BEGIN SUPPLIED DATA

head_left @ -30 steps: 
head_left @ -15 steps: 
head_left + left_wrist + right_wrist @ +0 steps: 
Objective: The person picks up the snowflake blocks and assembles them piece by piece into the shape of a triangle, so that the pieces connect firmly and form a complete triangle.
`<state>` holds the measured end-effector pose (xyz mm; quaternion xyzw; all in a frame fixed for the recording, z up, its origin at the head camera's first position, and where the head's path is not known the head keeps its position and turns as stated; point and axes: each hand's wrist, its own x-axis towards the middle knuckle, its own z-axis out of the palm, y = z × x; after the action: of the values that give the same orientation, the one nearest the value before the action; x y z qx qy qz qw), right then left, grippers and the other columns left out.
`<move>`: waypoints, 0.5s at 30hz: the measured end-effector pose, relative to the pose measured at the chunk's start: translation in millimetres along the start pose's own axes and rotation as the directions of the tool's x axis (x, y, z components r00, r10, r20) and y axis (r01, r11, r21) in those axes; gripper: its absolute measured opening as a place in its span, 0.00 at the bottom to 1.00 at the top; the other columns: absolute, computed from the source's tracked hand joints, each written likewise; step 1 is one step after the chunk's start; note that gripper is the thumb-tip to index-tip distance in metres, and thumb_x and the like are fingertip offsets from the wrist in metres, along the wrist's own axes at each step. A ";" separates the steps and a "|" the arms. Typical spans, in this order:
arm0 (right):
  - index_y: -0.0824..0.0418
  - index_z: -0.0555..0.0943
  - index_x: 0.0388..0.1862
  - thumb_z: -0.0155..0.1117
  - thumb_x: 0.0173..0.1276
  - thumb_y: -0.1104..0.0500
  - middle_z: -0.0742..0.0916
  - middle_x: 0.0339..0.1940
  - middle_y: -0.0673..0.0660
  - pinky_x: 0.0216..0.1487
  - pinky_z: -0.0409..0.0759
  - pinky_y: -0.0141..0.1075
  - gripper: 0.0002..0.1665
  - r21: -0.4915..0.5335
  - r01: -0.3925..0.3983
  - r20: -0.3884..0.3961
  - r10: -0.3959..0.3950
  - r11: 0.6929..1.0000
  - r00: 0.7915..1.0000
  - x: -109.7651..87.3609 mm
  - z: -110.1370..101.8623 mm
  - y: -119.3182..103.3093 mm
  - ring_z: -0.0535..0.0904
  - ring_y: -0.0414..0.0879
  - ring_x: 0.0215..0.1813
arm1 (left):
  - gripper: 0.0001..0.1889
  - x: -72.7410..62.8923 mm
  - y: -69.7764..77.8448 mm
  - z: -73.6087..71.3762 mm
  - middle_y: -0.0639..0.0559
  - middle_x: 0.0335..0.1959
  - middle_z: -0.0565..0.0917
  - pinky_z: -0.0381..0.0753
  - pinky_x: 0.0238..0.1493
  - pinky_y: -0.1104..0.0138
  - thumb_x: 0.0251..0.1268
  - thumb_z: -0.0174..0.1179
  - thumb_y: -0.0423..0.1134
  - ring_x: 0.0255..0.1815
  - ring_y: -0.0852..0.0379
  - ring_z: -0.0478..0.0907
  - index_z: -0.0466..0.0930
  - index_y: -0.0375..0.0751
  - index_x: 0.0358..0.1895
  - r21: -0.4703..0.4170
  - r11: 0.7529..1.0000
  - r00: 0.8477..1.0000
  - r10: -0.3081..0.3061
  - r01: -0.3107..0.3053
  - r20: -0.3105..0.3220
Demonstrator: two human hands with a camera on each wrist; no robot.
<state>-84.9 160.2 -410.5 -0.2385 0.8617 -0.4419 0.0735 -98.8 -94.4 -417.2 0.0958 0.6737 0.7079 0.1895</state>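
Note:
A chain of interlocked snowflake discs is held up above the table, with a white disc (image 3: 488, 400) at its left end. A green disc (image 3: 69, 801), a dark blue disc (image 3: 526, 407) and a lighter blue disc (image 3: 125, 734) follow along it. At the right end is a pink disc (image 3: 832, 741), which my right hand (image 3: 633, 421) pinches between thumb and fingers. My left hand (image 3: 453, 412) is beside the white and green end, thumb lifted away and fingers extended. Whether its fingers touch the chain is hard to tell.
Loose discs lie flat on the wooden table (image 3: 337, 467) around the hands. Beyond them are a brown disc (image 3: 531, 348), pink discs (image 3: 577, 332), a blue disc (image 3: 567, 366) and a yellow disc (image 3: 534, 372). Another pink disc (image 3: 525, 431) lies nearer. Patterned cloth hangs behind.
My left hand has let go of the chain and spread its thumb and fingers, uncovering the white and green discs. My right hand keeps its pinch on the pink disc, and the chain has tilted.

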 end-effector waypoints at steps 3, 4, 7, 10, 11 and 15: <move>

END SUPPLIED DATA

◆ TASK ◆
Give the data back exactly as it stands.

◆ WRITTEN ANSWER ◆
head_left @ -30 steps: 
head_left @ -15 steps: 
head_left + left_wrist + right_wrist @ +0 steps: 
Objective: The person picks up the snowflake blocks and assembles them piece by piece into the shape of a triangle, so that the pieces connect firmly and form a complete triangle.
`<state>` holds the measured end-effector pose (xyz mm; quaternion xyzw; all in a frame fixed for the recording, z up, its origin at the head camera's first position, and where the head's path is not known the head keeps its position and turns as stated; point and axes: each hand's wrist, its own x-axis towards the middle knuckle, its own z-axis out of the palm, y = z × x; after the action: of the values that give the same orientation, the one nearest the value before the action; x y z qx qy qz qw), right then left, grippers and the other columns left out.
`<move>`: waypoints, 0.5s at 30hz: the measured end-effector pose, relative to the pose measured at the chunk's start: translation in millimetres along the start pose's own axes and rotation as the directions of the tool's x axis (x, y, z components r00, r10, r20) and y axis (r01, r11, r21) in those axes; gripper: its absolute measured opening as a place in its span, 0.00 at the bottom to 1.00 at the top; the other columns: absolute, computed from the source's tracked hand joints, each written likewise; step 1 is one step after the chunk's start; note that gripper is the thumb-tip to index-tip distance in metres, and thumb_x and the like are fingertip offsets from the wrist in metres, along the wrist's own axes at each step. A ";" separates the steps and a "|" the arms. Typical spans, in this order:
arm0 (right):
  - index_y: -0.0824..0.0418
  - index_z: -0.0555..0.0943
  - index_x: 0.0388..0.1862
  - thumb_z: -0.0155..0.1117
  - thumb_x: 0.0173..0.1276
  - thumb_y: -0.1104..0.0500
  - middle_z: -0.0742..0.0916
  - middle_x: 0.0339..0.1940
  - middle_y: -0.0673..0.0660
  - pinky_x: 0.0216..0.1487
  - pinky_z: -0.0409..0.0759
  - pinky_y: -0.0141..0.1075
  - gripper: 0.0002..0.1665
  - r21: -0.4915..0.5335
  - r01: -0.3925..0.3983
  - r20: -0.3884..0.3961
  - r10: -0.3959..0.3950
  - r11: 0.6929..1.0000
  - r00: 0.7915..1.0000
  - x: -109.7651..87.3609 mm
  - z: -110.1370..101.8623 mm
  - y: -119.3182..103.3093 mm
  - ring_z: -0.0535..0.0904
  - ring_y: -0.0414..0.0879
  - ring_x: 0.0215..0.1813
arm1 (left):
  - gripper: 0.0001..0.1889
  - x: -72.7410..62.8923 mm
  - y: -69.7764..77.8448 mm
  - z: -73.6087..71.3762 mm
  - middle_y: -0.0639..0.0559
  - middle_x: 0.0335..0.1959
  - middle_z: -0.0565..0.0917
  - pinky_z: -0.0381..0.0753
  - pinky_x: 0.0238..0.1493
  - pinky_y: -0.1104..0.0138
  - thumb_x: 0.0251..0.1268
  - thumb_z: -0.0174..0.1179
  - thumb_y: -0.0423..0.1134
  - ring_x: 0.0255..0.1815
  - ring_y: -0.0852..0.0379
  - ring_z: -0.0478..0.0907
  - index_z: -0.0466..0.0930
  - index_y: -0.0375..0.0751
  - index_x: 0.0358..0.1895
  - r21: -0.4703..0.4170
  - r11: 0.7529..1.0000
  - r00: 0.8477..1.0000
  - r10: -0.3081..0.3061
  - r01: -0.3107..0.3053
  - r20: -0.3105..0.3220
Demonstrator: two human hands with a camera on each wrist; no robot.
<state>-84.9 160.2 -410.5 -0.2385 0.8617 -0.4419 0.0735 -98.8 -94.4 -417.2 0.0958 0.6737 0.7079 0.1895</state>
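Note:
A chain of interlocked snowflake discs is held up above the table, with a white disc (image 3: 488, 400) at its left end. A green disc (image 3: 69, 801), a dark blue disc (image 3: 526, 407) and a lighter blue disc (image 3: 125, 734) follow along it. At the right end is a pink disc (image 3: 832, 741), which my right hand (image 3: 633, 421) pinches between thumb and fingers. My left hand (image 3: 453, 412) is beside the white and green end, thumb lifted away and fingers extended. Whether its fingers touch the chain is hard to tell.
Loose discs lie flat on the wooden table (image 3: 337, 467) around the hands. Beyond them are a brown disc (image 3: 531, 348), pink discs (image 3: 577, 332), a blue disc (image 3: 567, 366) and a yellow disc (image 3: 534, 372). Another pink disc (image 3: 525, 431) lies nearer. Patterned cloth hangs behind.
My left hand has let go of the chain and spread its thumb and fingers, uncovering the white and green discs. My right hand keeps its pinch on the pink disc, and the chain has tilted.
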
 end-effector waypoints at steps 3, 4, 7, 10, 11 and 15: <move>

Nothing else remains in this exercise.